Edathy galt als engagiert, kompetent und nachdrücklich bestrebt, die vielen Ungereimtheiten im Zusammenhang mit den Ermittlungen zum NSU aufzuklären. Das bescheinigten ihm ausnahmslos alle in dem Ausschuss vertretenen Politikerinnen und Politiker. Für seine Arbeit wurde er mit dem Genç-Preis für friedliches Miteinander ausgezeichnet. Er hatte indes eine ungewöhnliche "Sammelleidenschaft", wie er es nannte: Auf seinem Rechner wurden im Internet erwerbbare Fotos unbekleideter (männlicher) Kinder, sogenannter Posings, gefunden.

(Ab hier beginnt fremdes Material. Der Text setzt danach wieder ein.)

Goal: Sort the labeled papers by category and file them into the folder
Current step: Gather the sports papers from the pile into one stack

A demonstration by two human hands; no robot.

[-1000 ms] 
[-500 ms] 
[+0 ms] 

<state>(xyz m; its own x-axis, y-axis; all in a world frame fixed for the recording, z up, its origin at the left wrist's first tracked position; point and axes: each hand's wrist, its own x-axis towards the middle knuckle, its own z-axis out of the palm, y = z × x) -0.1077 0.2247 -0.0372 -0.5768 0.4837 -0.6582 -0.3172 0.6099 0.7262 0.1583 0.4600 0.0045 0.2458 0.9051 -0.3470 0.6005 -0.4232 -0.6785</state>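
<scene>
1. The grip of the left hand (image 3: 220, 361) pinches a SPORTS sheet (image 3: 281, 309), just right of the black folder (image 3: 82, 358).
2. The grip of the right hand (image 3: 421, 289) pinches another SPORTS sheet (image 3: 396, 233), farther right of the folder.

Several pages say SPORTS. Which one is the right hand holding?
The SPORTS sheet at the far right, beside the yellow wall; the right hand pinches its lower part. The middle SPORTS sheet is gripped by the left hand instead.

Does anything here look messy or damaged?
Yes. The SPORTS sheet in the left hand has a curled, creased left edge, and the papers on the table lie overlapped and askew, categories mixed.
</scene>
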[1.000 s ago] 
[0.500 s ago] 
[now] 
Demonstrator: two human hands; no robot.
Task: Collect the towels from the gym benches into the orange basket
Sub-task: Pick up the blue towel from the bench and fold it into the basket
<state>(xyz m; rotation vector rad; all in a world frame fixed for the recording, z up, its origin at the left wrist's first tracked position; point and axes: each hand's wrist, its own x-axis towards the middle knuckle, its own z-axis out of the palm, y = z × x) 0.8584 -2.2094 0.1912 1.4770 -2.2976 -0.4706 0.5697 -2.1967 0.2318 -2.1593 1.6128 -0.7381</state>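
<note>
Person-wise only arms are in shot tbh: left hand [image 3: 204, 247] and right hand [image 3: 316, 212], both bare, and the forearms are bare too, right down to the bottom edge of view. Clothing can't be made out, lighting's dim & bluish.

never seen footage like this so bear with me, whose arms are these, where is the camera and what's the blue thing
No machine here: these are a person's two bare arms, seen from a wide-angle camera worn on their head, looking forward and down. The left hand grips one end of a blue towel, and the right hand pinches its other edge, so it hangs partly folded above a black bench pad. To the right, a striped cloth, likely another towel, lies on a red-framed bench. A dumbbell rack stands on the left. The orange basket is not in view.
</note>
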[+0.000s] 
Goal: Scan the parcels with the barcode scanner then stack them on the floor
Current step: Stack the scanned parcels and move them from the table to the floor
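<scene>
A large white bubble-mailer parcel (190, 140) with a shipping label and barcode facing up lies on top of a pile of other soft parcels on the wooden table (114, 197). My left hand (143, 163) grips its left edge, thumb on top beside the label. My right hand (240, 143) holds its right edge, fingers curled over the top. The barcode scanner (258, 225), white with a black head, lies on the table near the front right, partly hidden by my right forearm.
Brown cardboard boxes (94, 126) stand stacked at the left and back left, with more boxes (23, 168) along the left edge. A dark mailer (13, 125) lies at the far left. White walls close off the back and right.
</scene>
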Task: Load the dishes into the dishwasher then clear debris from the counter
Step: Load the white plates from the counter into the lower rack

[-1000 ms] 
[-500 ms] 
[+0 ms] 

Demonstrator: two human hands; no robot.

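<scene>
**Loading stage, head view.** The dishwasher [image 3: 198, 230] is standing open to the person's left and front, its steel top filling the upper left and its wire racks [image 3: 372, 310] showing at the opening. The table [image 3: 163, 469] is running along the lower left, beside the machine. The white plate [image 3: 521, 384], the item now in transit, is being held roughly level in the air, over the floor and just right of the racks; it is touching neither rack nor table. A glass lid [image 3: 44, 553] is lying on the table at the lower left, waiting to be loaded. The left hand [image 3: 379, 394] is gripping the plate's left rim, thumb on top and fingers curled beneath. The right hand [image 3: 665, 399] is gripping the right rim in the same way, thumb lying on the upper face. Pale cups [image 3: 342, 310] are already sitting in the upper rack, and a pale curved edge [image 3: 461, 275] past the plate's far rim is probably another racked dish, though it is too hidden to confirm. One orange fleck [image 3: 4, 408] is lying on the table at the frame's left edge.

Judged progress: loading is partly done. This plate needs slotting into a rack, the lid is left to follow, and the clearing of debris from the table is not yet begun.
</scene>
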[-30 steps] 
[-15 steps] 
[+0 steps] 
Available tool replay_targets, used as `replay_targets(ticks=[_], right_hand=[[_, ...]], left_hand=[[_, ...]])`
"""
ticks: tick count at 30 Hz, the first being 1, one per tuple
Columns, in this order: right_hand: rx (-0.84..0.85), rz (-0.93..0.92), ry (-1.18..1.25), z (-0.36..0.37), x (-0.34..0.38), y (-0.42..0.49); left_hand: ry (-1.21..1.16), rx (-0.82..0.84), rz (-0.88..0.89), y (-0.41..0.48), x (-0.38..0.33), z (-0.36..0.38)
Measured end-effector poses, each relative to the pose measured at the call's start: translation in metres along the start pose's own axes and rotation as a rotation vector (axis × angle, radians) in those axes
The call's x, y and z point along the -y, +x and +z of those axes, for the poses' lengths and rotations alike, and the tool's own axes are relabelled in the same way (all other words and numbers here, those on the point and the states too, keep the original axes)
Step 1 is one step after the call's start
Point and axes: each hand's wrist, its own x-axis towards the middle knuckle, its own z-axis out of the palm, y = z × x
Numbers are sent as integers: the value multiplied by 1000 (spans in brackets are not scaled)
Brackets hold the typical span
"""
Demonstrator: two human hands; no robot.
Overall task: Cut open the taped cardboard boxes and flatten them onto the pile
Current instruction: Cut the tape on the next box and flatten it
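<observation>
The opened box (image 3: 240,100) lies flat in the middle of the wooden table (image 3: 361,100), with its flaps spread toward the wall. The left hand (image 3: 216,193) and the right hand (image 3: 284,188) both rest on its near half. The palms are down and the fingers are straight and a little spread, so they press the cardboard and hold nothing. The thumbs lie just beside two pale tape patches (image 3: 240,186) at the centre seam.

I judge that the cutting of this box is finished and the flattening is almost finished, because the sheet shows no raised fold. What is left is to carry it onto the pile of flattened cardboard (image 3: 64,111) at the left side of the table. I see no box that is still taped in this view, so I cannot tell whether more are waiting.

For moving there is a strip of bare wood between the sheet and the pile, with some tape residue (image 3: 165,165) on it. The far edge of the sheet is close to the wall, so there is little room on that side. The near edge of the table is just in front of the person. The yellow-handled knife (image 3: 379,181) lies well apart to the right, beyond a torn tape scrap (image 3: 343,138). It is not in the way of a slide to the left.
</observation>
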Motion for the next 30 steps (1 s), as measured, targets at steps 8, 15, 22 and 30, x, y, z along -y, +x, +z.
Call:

Diese wurden von einer kanadischen Firma "Azov Films" verbreitet. Dortige Medien fanden heraus, dass die Kinder zwar freiwillig für ihren Karatelehrer Markus Rudolph R. posiert, aber nicht gewusst hatten, dass dieser ihre Fotos an die kanadische Firma verkaufte, von der sie weltweit vermarktet wurden. Für einige der Jungen hatte das heftige Konsequenzen. Nachdem klar war, dass "Azov Films" die Aufnahmen weltweit vertrieb, wurden sie zum Teil stigmatisiert und aus ihren Cliquen ausgeschlossen. Sie trauten sich nicht mehr in die Schule, kapselten sich von Gleichaltrigen ab.

Mehrere Eltern erzählten, ihre Söhne hätten eine komplette Wandlung vollzogen. Die Mutter eines Jungen, den R. anderen Eltern als seinen Sohn vorgestellt hatte, um deren Vertrauen zu erschleichen, verließ mit ihrem Sohn den Wohnort. Der Junge wurde als "schwul" bezeichnet, in einer Gegend, in der Homophobie weit verbreitet ist. Auch wurden sie von anderen Eltern dafür verantwortlich gemacht, dass deren Söhne ebenfalls Opfer von R. geworden waren.

Also blieb ihnen nichts anderes übrig, als die Koffer zu packen, und umzuziehen. Von Irgendwo nach Nirgendwo. Für wen also sollten diese Fotos "harmlos" sein? Für den Konsumenten, der sich "nur" daran aufgeilte? Für die Jungen, die "nur" für ihren Karatelehrer posierten? Für die kanadische Firma, die "nur" Fotos vertrieb? Für die Familie, die "nur" ihre Existenz verlor?

Wer also sollte im Zentrum der Rechtsprechung stehen? Die Jungen, die ahnungslos ausgebeutet wurden? Oder die Erwachsenen, vom Karatelehrer über die Vertriebsfirma bis zum Kunden? Letztere zu belangen, steht nicht im Widerspruch zu medizinischen, psychologischen und sozialen Hilfsangeboten für die Opfer. Vermutlich halten härtere Strafen Pädokriminelle nicht von ihren Taten ab, aber sie werden zumindest für einen gewissen Zeitraum aus dem Verkehr gezogen. Wenn es gut läuft, für immer.